Como si la vida no fuese lo suficientemente complicada, nos hemos propuesto caer en el abismo de continuas amenazas existenciales. Somos receptores y productores de un miedo inaplazable, el nuevo Mesías con el que nos apresuramos a firmar un contrato tan castrante como el de un matrimonio para siempre.

Titular tras titular, nos adentramos en un pozo sin fondo, el túnel de no retorno que aumenta la sensación de soledad, el consumo frenético de drogas que compramos en las farmacias y un intolerable atiborramiento de apocalipsis telúricas.
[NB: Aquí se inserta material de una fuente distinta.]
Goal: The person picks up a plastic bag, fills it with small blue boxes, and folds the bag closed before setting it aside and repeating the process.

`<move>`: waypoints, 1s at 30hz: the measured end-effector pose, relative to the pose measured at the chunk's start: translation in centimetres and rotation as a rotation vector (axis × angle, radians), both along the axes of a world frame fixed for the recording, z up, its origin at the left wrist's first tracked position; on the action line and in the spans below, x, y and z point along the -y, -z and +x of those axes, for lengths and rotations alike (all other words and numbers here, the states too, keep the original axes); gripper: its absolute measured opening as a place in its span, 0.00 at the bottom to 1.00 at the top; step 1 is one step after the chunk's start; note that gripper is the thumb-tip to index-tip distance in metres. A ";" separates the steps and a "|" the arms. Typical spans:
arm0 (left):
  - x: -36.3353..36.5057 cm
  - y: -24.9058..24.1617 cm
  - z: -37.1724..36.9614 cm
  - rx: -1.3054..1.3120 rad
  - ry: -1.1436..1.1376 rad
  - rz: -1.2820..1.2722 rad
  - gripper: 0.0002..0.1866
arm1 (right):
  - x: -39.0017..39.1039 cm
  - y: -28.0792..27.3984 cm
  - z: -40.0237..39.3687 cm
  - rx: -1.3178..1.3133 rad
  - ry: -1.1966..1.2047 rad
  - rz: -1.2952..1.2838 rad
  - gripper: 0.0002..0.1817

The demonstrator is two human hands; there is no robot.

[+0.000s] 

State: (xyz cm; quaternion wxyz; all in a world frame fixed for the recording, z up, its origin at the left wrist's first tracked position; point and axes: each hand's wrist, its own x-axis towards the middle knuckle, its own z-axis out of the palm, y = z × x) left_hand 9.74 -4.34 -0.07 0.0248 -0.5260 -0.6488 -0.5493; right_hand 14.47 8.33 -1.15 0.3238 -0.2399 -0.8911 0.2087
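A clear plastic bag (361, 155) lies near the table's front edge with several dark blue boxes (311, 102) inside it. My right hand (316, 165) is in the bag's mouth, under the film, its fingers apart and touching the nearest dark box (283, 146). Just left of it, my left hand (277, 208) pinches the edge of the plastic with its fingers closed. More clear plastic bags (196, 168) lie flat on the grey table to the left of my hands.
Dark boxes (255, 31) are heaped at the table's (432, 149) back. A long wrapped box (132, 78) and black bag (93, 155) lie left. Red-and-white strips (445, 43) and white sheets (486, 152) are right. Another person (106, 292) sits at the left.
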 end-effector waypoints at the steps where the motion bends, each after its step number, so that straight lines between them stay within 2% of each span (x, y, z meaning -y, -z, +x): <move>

Escucho la lluvia besar el suelo del patio y me pregunto que fue de la imaginación, quien se llevó la alegría que proporcionaba el no saber tanto de todo lo que ocurre, cuando lo que pasa es que no tenemos ni repajolera idea de lo manipulados que estamos.

Porque hasta donde yo sé, nos hemos matado y amado desde que el mundo es mundo, no hace falta que nos lo recuerden por si acaso. Y tampoco hay necesidad de proyectar un futuro devastador que no admite el rincón de pensar, ni por un momento. Si la humanidad ha podido adaptarse a los cambios, no hay razón para creer que no sabrá volver a hacerlo, por muy caro que nos parezca el precio a pagar.

Miles de millones de gotas se pierden en la incesante lluvia y me hacen sospechar que habrá un después del que nadie habla.